Elementary schoolchildren like those shown here have had flyers made available to them in the lobby of their school district in Moline, Illinois, that discuss activities and information about an after-school ‘Satan club’ that meets beginning on Jan. 13, 2022.
Patti Garibay, founder and executive director of American Heritage Girls, a Christian alternative to the Girl Scouts, told Fox News Digital in an email about the club, “At a time when youth are experiencing a mental health pandemic, it is outrageous that a school district would allow a club based on the master of confusion.”

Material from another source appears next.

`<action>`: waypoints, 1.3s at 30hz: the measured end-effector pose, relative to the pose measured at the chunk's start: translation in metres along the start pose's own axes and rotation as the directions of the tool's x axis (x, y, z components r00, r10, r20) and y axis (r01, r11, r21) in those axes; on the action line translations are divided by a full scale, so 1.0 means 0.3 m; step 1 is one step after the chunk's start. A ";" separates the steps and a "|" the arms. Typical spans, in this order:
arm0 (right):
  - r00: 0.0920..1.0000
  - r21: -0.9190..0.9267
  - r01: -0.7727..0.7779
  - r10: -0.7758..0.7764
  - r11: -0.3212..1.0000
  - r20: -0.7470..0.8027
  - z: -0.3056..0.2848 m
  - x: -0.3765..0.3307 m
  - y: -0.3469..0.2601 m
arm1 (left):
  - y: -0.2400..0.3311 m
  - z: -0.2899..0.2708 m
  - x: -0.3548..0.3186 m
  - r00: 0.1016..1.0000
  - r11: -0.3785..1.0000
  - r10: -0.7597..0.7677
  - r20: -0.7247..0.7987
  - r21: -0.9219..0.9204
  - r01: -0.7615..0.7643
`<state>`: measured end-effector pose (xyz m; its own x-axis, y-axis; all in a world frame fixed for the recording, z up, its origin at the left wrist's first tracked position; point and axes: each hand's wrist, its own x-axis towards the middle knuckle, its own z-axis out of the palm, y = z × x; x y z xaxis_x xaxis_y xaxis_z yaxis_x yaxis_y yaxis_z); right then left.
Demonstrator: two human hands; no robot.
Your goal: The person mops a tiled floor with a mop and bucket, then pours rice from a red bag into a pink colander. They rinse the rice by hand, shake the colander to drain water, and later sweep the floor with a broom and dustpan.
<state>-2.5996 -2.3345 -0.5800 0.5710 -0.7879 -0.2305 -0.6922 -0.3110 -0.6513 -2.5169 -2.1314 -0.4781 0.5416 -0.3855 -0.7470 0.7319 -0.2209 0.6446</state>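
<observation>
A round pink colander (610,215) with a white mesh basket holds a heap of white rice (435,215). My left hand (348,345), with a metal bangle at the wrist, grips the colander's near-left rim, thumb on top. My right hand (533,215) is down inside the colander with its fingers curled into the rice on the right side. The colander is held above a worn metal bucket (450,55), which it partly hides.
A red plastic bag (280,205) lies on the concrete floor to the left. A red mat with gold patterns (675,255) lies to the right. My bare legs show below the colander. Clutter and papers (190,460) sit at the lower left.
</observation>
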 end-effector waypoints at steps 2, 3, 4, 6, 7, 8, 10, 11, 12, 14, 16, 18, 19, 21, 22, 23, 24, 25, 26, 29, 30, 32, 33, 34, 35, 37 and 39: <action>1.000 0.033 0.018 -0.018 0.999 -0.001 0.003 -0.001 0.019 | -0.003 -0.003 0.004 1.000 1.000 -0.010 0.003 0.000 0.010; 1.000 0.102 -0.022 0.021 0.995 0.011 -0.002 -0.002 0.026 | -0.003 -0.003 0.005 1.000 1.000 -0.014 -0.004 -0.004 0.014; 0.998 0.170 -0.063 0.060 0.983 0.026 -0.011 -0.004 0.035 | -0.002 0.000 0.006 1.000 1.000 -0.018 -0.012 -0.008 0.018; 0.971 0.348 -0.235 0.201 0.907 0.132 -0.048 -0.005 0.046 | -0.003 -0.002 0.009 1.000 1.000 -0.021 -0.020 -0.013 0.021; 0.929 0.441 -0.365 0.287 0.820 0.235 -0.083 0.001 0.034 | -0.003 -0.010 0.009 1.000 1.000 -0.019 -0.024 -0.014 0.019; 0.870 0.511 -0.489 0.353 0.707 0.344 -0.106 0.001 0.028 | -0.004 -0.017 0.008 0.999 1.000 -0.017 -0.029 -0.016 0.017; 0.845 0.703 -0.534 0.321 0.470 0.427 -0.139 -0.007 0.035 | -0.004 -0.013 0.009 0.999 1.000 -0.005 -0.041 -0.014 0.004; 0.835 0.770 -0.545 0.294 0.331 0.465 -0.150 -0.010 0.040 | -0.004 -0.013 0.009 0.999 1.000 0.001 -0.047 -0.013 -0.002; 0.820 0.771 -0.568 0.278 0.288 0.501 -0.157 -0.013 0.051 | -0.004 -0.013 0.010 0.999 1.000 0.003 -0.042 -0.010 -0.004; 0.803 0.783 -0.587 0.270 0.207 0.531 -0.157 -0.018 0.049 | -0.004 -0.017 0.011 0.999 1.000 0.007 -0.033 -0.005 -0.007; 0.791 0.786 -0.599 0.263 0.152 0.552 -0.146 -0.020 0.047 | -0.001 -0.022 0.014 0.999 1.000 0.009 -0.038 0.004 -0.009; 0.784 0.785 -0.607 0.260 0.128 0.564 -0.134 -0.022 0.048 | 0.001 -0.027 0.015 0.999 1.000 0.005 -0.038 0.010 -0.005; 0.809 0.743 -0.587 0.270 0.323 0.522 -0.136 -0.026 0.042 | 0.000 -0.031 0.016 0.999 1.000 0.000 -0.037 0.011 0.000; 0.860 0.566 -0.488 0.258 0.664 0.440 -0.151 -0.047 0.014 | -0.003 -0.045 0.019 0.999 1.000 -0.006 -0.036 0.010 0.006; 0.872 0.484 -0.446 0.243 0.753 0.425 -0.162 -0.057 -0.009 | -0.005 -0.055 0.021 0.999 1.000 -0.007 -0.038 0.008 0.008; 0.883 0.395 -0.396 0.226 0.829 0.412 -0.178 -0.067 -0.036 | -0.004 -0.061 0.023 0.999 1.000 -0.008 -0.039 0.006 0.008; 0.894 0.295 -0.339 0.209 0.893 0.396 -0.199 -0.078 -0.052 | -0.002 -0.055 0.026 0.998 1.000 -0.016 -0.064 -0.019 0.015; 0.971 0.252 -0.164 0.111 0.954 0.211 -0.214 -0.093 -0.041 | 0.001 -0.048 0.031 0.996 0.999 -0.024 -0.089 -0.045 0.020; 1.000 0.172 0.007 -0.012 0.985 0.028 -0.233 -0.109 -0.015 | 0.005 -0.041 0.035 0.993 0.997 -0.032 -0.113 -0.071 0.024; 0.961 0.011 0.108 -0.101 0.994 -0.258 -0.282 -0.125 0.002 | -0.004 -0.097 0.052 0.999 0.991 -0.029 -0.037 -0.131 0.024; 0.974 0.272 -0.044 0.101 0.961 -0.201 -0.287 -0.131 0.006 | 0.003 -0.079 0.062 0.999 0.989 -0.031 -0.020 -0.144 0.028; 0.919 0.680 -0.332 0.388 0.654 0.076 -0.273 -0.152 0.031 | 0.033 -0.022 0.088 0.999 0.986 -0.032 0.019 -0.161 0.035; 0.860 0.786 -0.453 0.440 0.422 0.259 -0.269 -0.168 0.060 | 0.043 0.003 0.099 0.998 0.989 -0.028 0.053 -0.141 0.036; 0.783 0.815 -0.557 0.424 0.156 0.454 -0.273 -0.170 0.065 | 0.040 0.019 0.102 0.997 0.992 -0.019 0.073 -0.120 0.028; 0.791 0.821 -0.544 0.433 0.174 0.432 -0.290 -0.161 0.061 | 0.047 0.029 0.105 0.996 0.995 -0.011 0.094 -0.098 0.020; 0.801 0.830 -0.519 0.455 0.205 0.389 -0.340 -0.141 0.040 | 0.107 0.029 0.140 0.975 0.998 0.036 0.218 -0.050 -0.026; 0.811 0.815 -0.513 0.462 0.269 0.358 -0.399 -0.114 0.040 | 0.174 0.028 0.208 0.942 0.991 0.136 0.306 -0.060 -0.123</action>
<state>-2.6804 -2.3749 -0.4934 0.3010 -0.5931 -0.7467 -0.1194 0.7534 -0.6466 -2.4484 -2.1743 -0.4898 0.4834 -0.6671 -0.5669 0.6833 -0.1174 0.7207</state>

The superintendent of Moline-Coal Valley Schools said in her online note to parents that the flyers were “not distributed” to all students. She said the “flyers and promotional materials” were sent to the school by the organization “to be placed in the lobby.” There, flyers were made available for children to peruse and pick up if they chose to do so.
She made these other points in her memo:
- “Board of education policy allows for community use of our facilities.”
- “The district approves many facility use agreements with local churches.”
- “Since we have allowed religious entities to rent our facilities after school hours, we are not permitted to discriminate against different religious viewpoints.”
- “To illegally deny their organization (viewpoint) to pay to rent our publicly funded institution, after school hours, subjects the district to a discrimination lawsuit, which we will not win, likely taking thousands upon thousands of taxpayer dollars away from our teachers, staff, and classrooms.”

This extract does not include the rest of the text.